## PROBLEM TO SOLVE
Please return exactly the lines from the top of the data through the line that contains "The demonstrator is", and skip all pictures.

***

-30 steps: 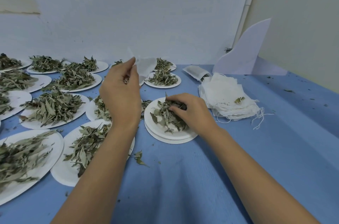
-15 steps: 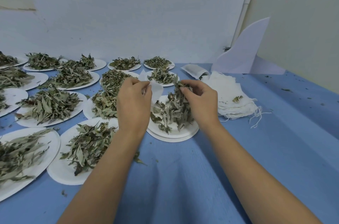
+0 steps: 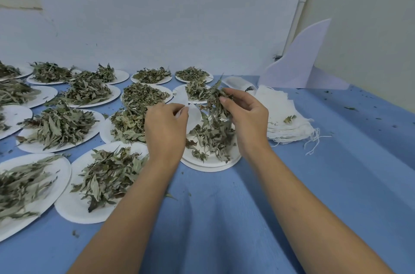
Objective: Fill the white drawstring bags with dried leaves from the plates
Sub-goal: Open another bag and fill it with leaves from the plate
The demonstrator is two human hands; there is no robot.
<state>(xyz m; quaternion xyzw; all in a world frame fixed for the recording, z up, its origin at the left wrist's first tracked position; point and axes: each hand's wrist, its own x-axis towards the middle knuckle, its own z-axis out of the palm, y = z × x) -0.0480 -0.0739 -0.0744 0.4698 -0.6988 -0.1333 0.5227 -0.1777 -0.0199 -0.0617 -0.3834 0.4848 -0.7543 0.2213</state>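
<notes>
My left hand [image 3: 165, 132] pinches a small white drawstring bag [image 3: 193, 117] by its top edge, just above the near white plate [image 3: 211, 162]. My right hand [image 3: 247, 116] grips a bunch of dried leaves [image 3: 216, 105], lifted off that plate and held right beside the bag. More dried leaves [image 3: 210, 139] hang down and lie on the plate under both hands. A pile of empty white bags [image 3: 283, 114] with loose strings lies to the right of my right hand.
Several white plates heaped with dried leaves [image 3: 60, 125] cover the blue table [image 3: 224, 217] to the left and behind. A white curved board [image 3: 301, 58] leans at the back right. Leaf crumbs dot the table's right side.
My left hand has come down with the bag from above the back plates to the near plate. My right hand has lifted a bunch of leaves off the plate up to the bag.
</notes>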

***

## RESPONSE TO THIS TASK
-30 steps: 
-15 steps: 
+0 steps: 
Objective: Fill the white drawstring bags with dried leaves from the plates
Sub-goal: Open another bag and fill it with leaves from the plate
The demonstrator is two human hands; there is no robot.

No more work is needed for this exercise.